The Regeneron STS is a program of the Society for Science and the public that recognizes and empowers the most promising young scientists in the U.S. who are creating the ideas and solutions to solve our most urgent challenges. The program is considered to be the nation’s oldest and most prestigious pre-college science competition for high school students.
Cruz was stunned when the announcement was released on Jan. 9.
“While I was walking down the hall, my friends approached me and congratulated me on being a Regeneron scholar,” she recalled. “I didn’t believe them at first, but when I walked into my science research class, my teacher confirmed that I was, in fact, a scholar. I’m really appreciative of my teachers, the district and the community for always helping me and encouraging me to persevere and do what I love.”
Cruz began her research in the summer of 2017 at the Lamont-Doherty Earth Observatory through Columbia University as part of the NASA “Climate Change in the Hudson Estuary” internship program. Under the mentorship of Dr. Dorothy M. Peteet, she analyzed the change in human settlement over time by testing the amount of animal and plant matter found in sediment across the New York region. Encouraged by the ongoing support of her peers, science research teacher Alison Huenger and Peteet, she submitted her project, “Human Impact on the Hudson and Gateway Estuaries.”
Each of the 300 scholars received a $2,000 award from Regeneron with a matching donation to his or her school.
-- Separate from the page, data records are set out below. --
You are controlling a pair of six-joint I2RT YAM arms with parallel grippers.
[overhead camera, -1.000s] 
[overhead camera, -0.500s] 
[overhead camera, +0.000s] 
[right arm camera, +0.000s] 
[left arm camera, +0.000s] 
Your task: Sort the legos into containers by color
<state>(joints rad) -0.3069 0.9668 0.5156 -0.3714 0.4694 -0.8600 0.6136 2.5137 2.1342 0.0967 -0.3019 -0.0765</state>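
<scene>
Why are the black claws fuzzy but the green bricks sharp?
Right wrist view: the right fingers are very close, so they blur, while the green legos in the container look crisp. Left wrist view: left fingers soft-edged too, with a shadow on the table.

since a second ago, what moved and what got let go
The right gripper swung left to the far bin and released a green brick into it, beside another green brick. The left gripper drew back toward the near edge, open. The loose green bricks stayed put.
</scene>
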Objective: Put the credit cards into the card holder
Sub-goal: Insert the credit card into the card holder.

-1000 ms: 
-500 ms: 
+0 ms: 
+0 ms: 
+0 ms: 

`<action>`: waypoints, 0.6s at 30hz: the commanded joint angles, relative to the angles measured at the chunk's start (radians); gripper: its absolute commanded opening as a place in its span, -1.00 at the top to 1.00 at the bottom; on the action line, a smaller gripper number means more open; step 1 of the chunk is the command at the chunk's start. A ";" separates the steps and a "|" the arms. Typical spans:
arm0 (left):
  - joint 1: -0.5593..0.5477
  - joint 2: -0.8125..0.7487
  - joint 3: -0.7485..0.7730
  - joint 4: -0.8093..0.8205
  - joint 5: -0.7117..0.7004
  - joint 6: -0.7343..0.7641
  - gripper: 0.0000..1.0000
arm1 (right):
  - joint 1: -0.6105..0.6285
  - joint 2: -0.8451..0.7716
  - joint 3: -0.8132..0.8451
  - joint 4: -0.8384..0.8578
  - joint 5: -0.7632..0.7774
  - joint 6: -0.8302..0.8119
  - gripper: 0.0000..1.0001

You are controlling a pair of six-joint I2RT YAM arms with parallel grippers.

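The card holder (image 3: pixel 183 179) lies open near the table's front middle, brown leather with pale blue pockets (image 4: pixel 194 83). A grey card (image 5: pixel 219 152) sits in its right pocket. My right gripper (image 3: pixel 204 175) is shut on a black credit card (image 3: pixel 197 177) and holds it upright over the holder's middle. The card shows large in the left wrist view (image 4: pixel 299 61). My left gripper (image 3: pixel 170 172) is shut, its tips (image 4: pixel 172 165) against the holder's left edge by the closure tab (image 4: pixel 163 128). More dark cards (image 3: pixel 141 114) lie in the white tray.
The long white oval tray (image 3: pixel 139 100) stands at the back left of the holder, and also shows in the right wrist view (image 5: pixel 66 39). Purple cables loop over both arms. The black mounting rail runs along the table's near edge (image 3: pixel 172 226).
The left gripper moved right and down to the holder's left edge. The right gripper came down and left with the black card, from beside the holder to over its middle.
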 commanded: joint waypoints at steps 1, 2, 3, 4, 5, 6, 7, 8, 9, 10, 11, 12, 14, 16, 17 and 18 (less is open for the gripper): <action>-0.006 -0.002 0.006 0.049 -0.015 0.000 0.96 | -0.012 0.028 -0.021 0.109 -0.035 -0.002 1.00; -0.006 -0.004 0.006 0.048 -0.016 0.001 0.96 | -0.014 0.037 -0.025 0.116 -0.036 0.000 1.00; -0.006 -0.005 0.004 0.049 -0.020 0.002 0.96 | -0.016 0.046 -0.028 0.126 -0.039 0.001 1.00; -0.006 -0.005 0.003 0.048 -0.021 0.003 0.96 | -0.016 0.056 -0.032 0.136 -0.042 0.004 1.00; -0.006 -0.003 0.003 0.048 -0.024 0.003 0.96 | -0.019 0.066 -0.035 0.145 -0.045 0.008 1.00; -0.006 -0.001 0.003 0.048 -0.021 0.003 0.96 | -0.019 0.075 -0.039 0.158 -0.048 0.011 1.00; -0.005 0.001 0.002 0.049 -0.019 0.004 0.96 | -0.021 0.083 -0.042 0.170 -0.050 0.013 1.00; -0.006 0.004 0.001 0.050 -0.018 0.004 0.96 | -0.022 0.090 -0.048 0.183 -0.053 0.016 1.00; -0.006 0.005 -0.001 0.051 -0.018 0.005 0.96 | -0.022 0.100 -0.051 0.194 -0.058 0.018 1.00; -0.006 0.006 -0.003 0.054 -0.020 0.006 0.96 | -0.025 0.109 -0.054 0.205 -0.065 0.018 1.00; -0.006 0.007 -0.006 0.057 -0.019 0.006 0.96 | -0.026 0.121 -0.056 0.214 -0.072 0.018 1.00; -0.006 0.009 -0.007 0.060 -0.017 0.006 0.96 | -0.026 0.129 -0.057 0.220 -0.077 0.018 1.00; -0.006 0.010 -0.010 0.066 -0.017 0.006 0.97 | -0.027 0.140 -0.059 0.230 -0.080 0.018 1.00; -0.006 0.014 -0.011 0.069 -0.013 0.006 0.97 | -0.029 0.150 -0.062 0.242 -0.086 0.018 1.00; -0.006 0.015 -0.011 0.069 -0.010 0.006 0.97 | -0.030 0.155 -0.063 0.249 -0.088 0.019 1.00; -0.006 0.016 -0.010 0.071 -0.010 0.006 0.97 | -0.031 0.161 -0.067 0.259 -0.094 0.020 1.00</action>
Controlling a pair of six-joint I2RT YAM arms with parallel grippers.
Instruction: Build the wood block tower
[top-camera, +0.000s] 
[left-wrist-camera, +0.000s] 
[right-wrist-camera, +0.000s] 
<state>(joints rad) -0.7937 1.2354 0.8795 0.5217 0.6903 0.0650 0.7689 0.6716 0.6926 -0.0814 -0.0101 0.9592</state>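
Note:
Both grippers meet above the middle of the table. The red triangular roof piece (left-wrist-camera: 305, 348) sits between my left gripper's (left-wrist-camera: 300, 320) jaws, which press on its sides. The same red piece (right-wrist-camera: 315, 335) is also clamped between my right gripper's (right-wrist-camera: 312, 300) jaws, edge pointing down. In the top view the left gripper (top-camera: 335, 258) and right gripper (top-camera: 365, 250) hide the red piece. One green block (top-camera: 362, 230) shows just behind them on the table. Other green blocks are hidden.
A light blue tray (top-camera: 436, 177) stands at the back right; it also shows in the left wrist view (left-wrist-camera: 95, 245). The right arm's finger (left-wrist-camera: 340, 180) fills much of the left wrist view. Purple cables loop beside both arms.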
A total of $1.2 million in scholar awards is granted to inspire more young people to engage in science. Forty of these scholars were announced as finalists on Jan. 23, and the finalists have been invited to Washington, D.C., in March to participate in final judging, have their work on public display, meet with notable scientists and compete for awards, including the top prize of $250,000.
Aside from her love of science, Cruz is passionate about singing and musical theater. She is heavily involved as a soprano in her school’s chorus program and various ensembles, and she started her own a capella group, the Shirley Tempos, which performed in the school’s last concert series. She has demonstrated her versatility as a singer and actor by portraying both male and female characters on stage in numerous school musical productions. Her roles have included Edwin Drood in The Mystery of Edwin Drood, Sister Margaretta in The Sound of Music, Danny Zuko in Grease, George in The Drowsy Chaperone and Biondello in Shakespeare’s The Taming of the Shrew.
Cruz’s talents as a singer have extended well beyond the school community. She was invited to perform in the Nassau Music Educators Association All-County Festival, the New York State School Music Association All-State Festival and the National Association for Music Education’s All-National Honor Ensembles. She was also named a finalist in Schmidt Vocal competition.
Not only is Cruz strong academically, she was named an AP Scholar with Distinction by the College Board, but her classroom studies are balanced with extracurricular involvement, as well. She is president of the Feminism Club, co-president of the English Honor Society and co-captain of the mock trial team, as well as a member of the Math, Science, Social Studies and National honor societies. She also takes dance lessons at Berest Dance Center in Port Washington and volunteers for Grassroots Environmental Education, a nonprofit organization focused on changing legislature on environmental policies in the New York area.
Cruz plans to major in environmental engineering and minor in economics and vocal performance.